(Your assignment)
A line below contains "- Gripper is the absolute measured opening", and a later one contains "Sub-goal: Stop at". Repeat both, with every line between them, exactly.

Stored items from a collection:
----

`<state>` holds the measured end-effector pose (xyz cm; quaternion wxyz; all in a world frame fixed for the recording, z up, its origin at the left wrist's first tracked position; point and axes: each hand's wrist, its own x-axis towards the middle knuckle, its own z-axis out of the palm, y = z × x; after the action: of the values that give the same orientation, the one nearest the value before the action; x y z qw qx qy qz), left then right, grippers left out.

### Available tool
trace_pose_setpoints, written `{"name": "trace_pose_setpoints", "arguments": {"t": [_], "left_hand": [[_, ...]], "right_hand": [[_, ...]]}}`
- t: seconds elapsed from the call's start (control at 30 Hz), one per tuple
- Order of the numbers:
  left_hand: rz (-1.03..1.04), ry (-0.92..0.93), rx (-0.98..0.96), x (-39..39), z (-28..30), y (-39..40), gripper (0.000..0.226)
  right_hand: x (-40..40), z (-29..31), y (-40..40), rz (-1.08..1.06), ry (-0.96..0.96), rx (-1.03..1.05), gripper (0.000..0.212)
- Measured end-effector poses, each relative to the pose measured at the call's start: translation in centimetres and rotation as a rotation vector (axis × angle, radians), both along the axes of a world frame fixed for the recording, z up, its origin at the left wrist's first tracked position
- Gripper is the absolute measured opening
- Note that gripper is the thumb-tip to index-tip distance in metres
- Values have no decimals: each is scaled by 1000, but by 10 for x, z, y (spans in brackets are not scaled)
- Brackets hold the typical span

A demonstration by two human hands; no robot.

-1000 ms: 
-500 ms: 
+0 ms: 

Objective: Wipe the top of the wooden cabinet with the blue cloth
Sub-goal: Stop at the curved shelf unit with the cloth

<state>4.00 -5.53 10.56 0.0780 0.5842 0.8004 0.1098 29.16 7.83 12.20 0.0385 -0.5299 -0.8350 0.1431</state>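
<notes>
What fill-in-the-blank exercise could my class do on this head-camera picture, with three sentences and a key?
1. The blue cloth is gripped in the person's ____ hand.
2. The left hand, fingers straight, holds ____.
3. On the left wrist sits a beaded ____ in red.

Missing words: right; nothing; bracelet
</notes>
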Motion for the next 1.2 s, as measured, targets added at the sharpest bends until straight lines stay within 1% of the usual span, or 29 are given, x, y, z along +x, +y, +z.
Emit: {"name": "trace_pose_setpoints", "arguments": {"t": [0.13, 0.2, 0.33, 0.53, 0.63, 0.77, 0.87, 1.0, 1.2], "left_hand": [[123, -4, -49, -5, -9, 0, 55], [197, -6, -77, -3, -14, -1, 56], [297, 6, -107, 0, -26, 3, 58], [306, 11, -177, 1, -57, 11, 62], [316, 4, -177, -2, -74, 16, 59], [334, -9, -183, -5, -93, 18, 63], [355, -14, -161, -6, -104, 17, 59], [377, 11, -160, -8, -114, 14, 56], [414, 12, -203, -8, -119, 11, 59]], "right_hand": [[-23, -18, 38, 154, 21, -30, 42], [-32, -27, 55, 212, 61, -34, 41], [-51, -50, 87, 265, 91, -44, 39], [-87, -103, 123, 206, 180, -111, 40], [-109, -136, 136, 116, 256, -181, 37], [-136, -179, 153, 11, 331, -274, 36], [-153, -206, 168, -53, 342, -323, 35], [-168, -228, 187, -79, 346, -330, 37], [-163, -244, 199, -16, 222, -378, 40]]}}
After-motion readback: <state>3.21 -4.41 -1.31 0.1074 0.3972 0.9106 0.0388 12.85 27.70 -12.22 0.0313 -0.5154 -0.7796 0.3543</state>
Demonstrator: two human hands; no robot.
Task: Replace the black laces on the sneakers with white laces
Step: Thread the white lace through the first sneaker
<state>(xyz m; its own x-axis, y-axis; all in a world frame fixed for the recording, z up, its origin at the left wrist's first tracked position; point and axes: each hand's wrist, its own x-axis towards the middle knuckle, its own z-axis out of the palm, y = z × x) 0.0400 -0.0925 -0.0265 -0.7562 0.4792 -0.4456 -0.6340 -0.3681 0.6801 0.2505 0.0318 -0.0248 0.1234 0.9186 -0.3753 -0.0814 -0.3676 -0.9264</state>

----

(Task solution)
- Gripper is the absolute measured opening
- Note that gripper is the thumb-tip to index-tip distance in metres
- Values have no decimals: each is scaled by 1000, but by 10 for x, z, y (spans in brackets are not scaled)
- Brackets hold the typical span

A demonstration by two human hands; no robot.

-1000 ms: 
-500 ms: 
+0 ms: 

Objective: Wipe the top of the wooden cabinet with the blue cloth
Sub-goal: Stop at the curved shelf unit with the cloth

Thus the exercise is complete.